Chapter 4 is a fairly conventional look at optimising the flow of control - which loop is fastest type of discussion. Chapter 5 is about strings and regular expression and given that most Javascript spends a lot of time on strings this is valuable. Chapter 6 takes us inside the browser to look at the way Javascript interacts with its UI thread. The basic idea is to yield every now and again to let the UI thread attend to other things by the use of timers.

Next we have the inevitable chapter on Ajax which takes the form of an introduction to Ajax with a few comments on caching and a list of best practices. Chapter 8 deals with to sorts of optimisations that you would find appropriate to almost any language and the final two chapter round up with a look at building and deploying Javascript apps and Tools that you can use as part of optimisation.

There is nothing truly new in this book but it is nice to have it all collected together in one place. At the end of the day however, apart from non-blocking and optimised downloading of scripts, I'm not convinced that you need to be too obsessive about optimisation.
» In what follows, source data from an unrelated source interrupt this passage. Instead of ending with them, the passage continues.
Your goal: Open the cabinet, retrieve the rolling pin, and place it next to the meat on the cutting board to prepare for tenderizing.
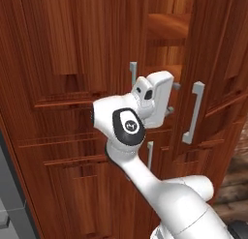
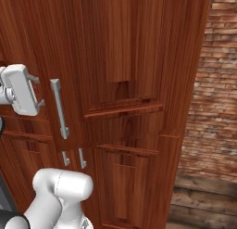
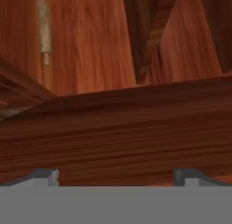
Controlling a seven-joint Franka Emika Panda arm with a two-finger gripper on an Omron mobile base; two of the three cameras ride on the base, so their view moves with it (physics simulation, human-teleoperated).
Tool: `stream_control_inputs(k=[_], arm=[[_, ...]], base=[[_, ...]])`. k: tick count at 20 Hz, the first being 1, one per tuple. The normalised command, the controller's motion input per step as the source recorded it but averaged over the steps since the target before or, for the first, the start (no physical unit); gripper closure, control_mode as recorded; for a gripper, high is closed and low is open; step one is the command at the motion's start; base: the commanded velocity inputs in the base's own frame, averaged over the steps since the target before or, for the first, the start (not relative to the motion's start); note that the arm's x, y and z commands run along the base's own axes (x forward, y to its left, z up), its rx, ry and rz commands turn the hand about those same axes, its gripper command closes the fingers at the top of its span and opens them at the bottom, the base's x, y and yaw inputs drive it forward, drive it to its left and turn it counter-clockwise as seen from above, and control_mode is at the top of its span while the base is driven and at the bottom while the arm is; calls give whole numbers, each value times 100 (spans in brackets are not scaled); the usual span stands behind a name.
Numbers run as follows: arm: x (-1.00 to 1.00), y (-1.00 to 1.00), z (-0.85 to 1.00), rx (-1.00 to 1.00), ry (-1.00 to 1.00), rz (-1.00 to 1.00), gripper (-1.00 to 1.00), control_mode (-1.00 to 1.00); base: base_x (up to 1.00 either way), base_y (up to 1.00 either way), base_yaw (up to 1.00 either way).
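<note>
The tall reddish-brown cabinet [image 1: 72,64] stands right in front of me. Its right door [image 1: 213,49], with a long silver bar handle [image 1: 193,112], is swung partly out, and wooden shelves [image 1: 167,26] show in the gap. My gripper [image 1: 173,98] is open at that gap, beside the door's edge, with nothing between its widely spread fingertips [image 3: 45,175]. In the hand view a slim light-tan rod [image 3: 43,28], likely the rolling pin, lies deep inside, beyond a wooden shelf edge [image 3: 118,128]. The left door's handle [image 1: 133,71] is half hidden behind my hand. The meat and the cutting board are out of view.
Shorter lower doors with short silver handles [image 2: 82,157] sit below the tall doors. A red brick wall [image 2: 217,84] and a wooden floor [image 2: 199,195] lie to the cabinet's right. My own arm [image 1: 145,175] crosses in front of the lower doors.
</note>
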Motion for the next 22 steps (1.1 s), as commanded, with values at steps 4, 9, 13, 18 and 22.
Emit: stream_control_inputs(k=[4, 9, 13, 18, 22], arm=[[-80, -84, -19, 9, -2, -21, -100, -100], [-75, -88, -17, 10, -2, -21, -100, -100], [-62, -97, -14, 12, -4, -20, -100, -100], [-50, -100, -10, 13, -6, -17, -100, -100], [-46, -100, -8, 13, -9, -15, -100, -100]], base=[[0, 0, 0], [0, 0, 0], [0, 0, 0], [0, 0, 0], [0, 0, 0]])
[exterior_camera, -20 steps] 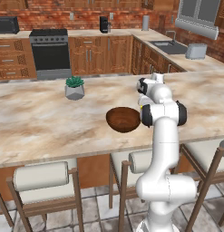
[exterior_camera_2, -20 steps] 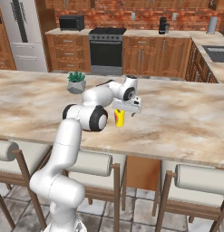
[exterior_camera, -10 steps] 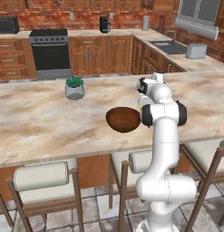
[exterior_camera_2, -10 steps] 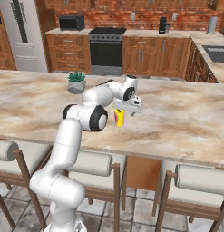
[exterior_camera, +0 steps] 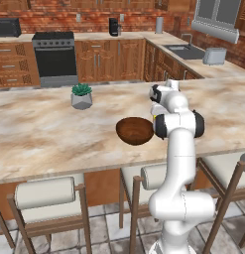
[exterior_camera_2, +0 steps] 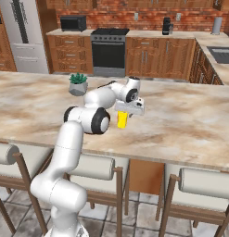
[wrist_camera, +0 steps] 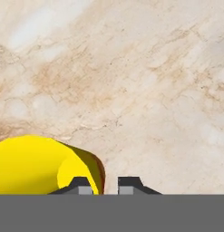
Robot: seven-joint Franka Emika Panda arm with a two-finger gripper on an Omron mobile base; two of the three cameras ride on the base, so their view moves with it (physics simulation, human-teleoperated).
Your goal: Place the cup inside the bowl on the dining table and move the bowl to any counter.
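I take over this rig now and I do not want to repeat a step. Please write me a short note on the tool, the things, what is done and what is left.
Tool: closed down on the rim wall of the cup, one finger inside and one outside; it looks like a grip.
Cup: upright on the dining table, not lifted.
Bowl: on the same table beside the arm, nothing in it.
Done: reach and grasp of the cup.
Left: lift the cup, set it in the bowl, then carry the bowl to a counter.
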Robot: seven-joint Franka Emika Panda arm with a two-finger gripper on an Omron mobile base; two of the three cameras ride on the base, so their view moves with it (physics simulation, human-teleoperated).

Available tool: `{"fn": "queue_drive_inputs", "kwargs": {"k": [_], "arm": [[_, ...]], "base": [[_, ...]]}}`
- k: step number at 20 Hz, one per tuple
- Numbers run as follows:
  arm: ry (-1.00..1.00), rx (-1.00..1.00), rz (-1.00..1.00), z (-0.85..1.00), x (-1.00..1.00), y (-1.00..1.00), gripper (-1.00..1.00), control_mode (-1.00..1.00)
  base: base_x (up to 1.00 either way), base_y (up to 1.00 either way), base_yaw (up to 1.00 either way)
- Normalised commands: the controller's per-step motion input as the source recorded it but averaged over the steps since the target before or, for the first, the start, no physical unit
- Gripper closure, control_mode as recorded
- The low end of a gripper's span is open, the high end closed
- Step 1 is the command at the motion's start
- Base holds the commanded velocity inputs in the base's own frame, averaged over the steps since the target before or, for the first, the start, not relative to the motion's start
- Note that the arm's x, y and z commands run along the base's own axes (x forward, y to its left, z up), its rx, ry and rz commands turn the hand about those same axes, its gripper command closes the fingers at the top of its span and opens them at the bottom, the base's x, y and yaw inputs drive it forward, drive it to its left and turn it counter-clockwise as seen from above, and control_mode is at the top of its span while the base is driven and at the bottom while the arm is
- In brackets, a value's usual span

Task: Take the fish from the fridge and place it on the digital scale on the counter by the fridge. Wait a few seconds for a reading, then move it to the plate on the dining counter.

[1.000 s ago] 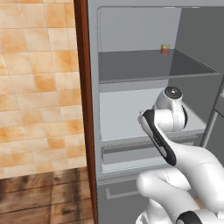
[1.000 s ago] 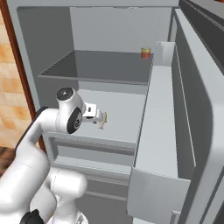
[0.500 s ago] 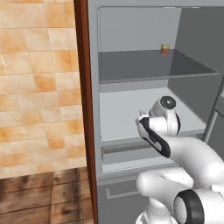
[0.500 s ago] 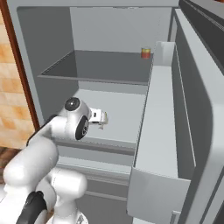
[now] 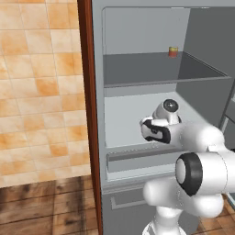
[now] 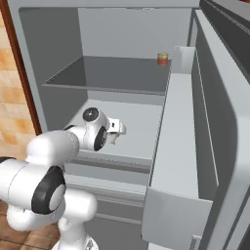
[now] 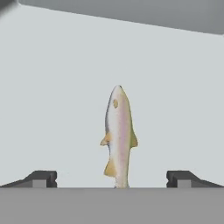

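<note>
Fish (image 7: 118, 135) dead ahead of the gripper (image 7: 112, 178) on the pale lower shelf (image 6: 141, 128) of the fridge (image 5: 137, 27), lying flat with its long axis running straight away from the hand: tail nearest, down between the two fingertips (image 7: 41, 178), head pointing toward the fridge's back wall. Sits about midway between the two tips in the hand view, clear daylight on either side, touching neither. Jaws spread wide, holding nothing.

Seen from the right base view, gripper (image 6: 116, 130) reaches in over that same lower shelf, under the darker upper shelf (image 6: 112, 78) of the fridge, wrist roughly level and aimed inward. From the left base view, hand (image 5: 153, 130) sits just inside the fridge opening, above the drawer front (image 5: 137, 158). Small red-and-yellow can (image 6: 162, 59) stands on the upper shelf toward the fridge's back, well apart from the work and no obstacle.

Judged from this: closing line of the jaws runs across the fish's slim body, so already lined up for a pinch across the width rather than along the length. Remaining need looks like a straight advance deeper into the fridge until the tips flank the mid-body, with a little drop toward the shelf. Risk: a thin, low target, so closing too high could slip over it, or nudging the tail could skew it.
</note>
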Motion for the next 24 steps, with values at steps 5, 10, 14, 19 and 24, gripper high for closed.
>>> {"fn": "queue_drive_inputs", "kwargs": {"k": [5,10,14,19,24], "arm": [[0.0,0.05,0.0,-0.2,0.59,-0.06,-1.0,-1.0],[0.0,0.04,0.0,-0.28,0.4,-0.13,-1.0,-1.0],[0.0,0.02,-0.01,-0.33,0.22,-0.17,-1.0,-1.0],[0.01,0.01,-0.01,-0.39,0.19,-0.11,-1.0,-1.0],[0.04,0.01,0.0,-0.42,0.23,-0.01,1.0,-1.0]], "base": [[0.0,0.0,0.0],[0.0,0.0,0.0],[0.0,0.0,0.0],[0.0,0.0,0.0],[0.0,0.0,0.0]]}}
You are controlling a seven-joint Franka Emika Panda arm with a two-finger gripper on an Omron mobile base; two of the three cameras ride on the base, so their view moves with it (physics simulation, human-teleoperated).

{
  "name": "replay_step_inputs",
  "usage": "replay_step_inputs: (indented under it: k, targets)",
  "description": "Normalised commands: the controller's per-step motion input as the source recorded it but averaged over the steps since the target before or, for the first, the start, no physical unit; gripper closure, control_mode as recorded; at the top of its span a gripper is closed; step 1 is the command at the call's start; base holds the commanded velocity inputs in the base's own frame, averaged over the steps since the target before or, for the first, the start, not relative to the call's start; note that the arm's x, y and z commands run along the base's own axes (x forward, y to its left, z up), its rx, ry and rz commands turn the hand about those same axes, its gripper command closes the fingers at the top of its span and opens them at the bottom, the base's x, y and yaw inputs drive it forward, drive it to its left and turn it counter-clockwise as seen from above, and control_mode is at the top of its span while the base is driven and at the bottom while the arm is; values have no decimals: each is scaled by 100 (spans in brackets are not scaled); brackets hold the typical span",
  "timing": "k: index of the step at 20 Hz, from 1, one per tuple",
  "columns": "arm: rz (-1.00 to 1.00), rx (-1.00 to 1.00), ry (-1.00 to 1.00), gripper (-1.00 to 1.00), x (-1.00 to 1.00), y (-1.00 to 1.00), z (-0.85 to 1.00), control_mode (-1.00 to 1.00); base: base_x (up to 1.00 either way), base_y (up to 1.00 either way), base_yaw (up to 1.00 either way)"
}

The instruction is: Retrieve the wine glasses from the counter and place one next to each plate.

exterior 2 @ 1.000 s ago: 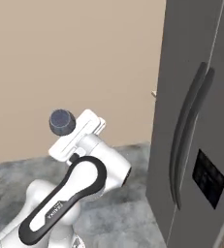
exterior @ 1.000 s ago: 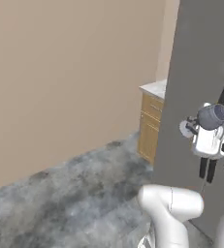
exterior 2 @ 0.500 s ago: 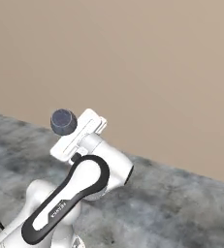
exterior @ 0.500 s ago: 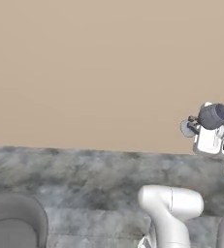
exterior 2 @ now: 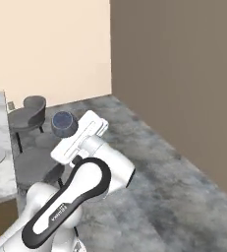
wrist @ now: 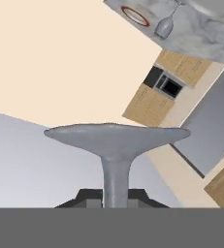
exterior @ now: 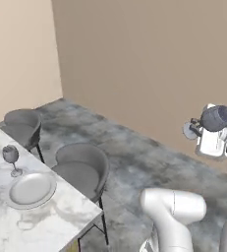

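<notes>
So one glass [exterior: 11, 158] already stands at 10 o'clock of the plate [exterior: 30, 189]; your fingers [wrist: 114, 201] pinch the second glass [wrist: 114, 145], not yet placed.

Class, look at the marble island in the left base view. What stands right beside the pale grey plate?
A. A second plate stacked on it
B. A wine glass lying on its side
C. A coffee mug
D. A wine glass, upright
D: a wine glass stands upright on its foot just beyond the pale plate on the island.
</notes>
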Motion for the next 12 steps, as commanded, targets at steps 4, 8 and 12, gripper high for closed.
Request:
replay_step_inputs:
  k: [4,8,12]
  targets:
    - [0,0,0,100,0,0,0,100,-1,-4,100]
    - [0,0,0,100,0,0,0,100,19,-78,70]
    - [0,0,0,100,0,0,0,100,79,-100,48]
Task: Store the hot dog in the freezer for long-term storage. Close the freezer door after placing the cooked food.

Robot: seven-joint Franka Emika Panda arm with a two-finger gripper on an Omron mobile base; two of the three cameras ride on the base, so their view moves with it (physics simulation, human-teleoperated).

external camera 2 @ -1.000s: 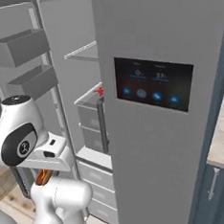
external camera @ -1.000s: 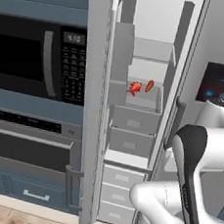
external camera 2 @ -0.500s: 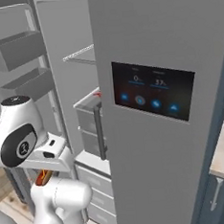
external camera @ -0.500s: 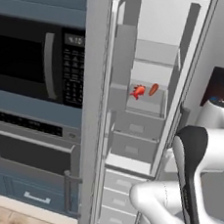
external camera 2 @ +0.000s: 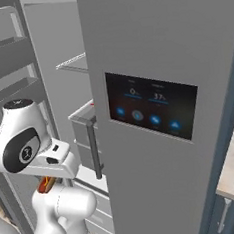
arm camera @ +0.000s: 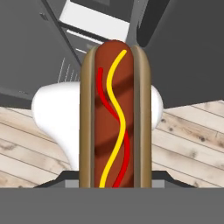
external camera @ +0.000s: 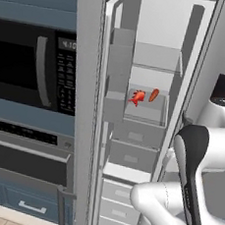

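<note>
The hot dog (arm camera: 115, 118), a brown bun with a red sausage and yellow and red squiggles, stands between the jaws of my gripper (arm camera: 115, 183), which is shut on it. An orange end of the hot dog (external camera 2: 44, 185) peeks out under my hand, low in front of the fridge. The freezer (external camera: 161, 26) stands open, white inside, with shelves and grey drawers (external camera: 131, 156). The freezer door (external camera: 83, 106) is swung wide and seen edge-on, with its inner bins (external camera: 117, 75) facing the compartment.
A red lobster-shaped item (external camera: 137, 97) and a small orange piece (external camera: 154, 94) lie on a freezer shelf. A black microwave (external camera: 25, 70) and an oven (external camera: 25, 159) sit left of the door. The grey door with the touch screen (external camera 2: 153, 111) stands shut on the right. Wooden floor (arm camera: 192, 131) lies below.
Both base views have shifted, so the base has moved relative to the fridge. The hot dog stays held in the gripper.
</note>
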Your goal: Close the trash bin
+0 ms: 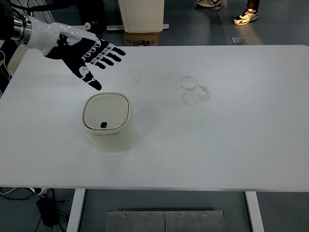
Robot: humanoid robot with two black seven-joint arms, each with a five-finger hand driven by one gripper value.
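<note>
A small cream trash bin [108,122] stands on the white table [217,135], left of centre. Its lid lies flat and shut, with a small dark button near the front edge. My left hand [91,58] hovers well above and behind the bin, at the upper left, clear of the lid. Its black fingers [110,52] are spread flat and hold nothing. The right arm does not show.
Faint ring marks [195,90] stain the table's middle. Beyond the far edge stand a cream box [53,36], a cardboard carton [141,38] under a white unit, and a person's shoes [246,17] on the floor.
</note>
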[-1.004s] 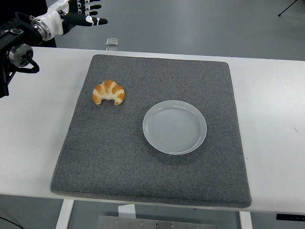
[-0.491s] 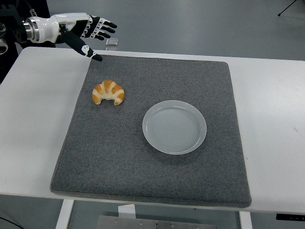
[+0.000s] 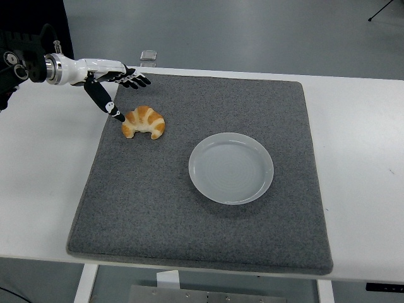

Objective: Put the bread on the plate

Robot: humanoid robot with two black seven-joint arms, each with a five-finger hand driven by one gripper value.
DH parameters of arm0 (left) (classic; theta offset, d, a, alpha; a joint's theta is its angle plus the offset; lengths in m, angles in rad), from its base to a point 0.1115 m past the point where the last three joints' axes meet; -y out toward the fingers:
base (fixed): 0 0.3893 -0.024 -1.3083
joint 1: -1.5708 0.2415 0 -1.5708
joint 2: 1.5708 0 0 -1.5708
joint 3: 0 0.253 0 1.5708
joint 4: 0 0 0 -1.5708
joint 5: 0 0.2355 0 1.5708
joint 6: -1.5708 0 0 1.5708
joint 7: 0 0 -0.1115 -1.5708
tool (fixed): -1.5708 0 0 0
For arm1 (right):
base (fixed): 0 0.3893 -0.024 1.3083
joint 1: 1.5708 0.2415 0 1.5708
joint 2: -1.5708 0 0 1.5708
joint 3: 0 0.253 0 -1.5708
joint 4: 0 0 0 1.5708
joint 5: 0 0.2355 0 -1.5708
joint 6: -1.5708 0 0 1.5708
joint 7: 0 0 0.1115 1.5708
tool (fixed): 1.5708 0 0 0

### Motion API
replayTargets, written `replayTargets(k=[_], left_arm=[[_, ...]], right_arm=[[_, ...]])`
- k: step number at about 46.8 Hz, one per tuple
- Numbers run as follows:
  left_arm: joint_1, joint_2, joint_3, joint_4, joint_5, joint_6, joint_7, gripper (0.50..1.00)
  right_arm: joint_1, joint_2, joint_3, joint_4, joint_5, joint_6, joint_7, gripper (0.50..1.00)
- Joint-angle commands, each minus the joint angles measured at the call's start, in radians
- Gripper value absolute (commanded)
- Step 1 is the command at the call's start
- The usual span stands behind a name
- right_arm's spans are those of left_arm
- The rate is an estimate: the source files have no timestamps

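Head view shows the left hand (image 3: 112, 85) reaching in from the left edge over the far-left corner of the grey mat (image 3: 202, 221), its white-shelled wrist leading to black fingers (image 3: 136, 79) that are spread apart and hold nothing. The thumb (image 3: 107, 104) angles down and toward the table's near side, its tip just beside the left end of the croissant (image 3: 144, 122) — whether it actually touches the pastry cannot be told. The other four fingers fan out toward the right, above the mat's far edge and clear of the croissant. The croissant lies on the mat in its far-left part, a golden crescent with its two tips pointing toward the near edge. To its right and somewhat nearer sits the round white plate (image 3: 202, 189), well apart from the croissant, with nothing on it — so the bread is not yet on the plate. The mat covers most of the white table (image 3: 44, 189), which shows bare on both sides. Beyond the table's far edge, behind the hand, a small clear square object (image 3: 149, 55) rests on the floor or a ledge; what it is cannot be made out.
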Motion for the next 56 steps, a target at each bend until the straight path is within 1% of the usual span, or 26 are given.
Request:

Most of the time the differences are slight - unless the problem code is in a loop which multiplies any inefficiencies by the number of times it loops.

This isn't a book for the beginner and it isn't for you if you don't want to have the ideas explained to you. You can learn a lot about Javascript from the details of how the performance enhancements work - but if you just want a list of best practices this might seem like a lot of work to get to the punch line.

With these slight reservations the book is still highly recommended.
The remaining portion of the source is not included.